Seattle Remains Far From Its Vision Zero Goals

One Seattle councilmember is calling for more urgency in addressing the city’s rising traffic deaths.

2 minute read

June 9, 2022, 11:00 AM PDT

By Diana Ionescu @aworkoffiction


Broadway Bike Lane

nickfalbo / Flickr

Despite Seattle’s stated commitment to Vision Zero, writes Lizz Giordano in the South Seattle Emerald, the city saw record high traffic fatalities in 2021. “And this year is proving nearly as deadly with 10 traffic deaths so far, averaging out to about one person being killed every other week on Seattle streets,” Giordano adds.

City Councilmember Tammy Morales calls the deaths “unacceptable,” saying the city needs to shift from studies to solutions. “And for her that means acting on the bike and pedestrian master plans the City has developed.”

Giordano points out that less than 1 percent of roads in Seattle have a protected bike lane, while close to 25 percent have no sidewalks.

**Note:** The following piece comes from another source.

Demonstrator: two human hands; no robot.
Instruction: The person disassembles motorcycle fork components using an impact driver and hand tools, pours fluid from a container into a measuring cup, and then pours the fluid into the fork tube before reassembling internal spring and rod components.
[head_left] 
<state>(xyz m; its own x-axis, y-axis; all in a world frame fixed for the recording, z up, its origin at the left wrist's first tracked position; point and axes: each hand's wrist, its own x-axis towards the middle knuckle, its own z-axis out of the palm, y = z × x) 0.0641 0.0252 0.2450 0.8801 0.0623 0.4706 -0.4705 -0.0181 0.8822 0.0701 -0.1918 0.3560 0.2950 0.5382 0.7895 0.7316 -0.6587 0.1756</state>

According to Morales, Districts 2 and 5 are disproportionately affected by the lack of safe infrastructure. The article adds that “Of the 19 deaths last year and so far this year in District 2, nearly 75% involved a pedestrian or bicyclist.”

As the only part of the city with at-grade light rail, District 2 would also benefit from rail safety improvements. “Since the line opened in 2009, 10 people have been killed in collisions with light rail trains with 8 of those fatalities occurring in the Rainier Valley.”

Pointing to safety measures in other parts of the city, “Morales wants to see more safety projects like the ones SDOT installed along Rainier Avenue which included crosswalks, flashing beacons, hardened left lane lines to slow turning drivers, and leading pedestrian intervals which give people on foot a head start at traffic signals.”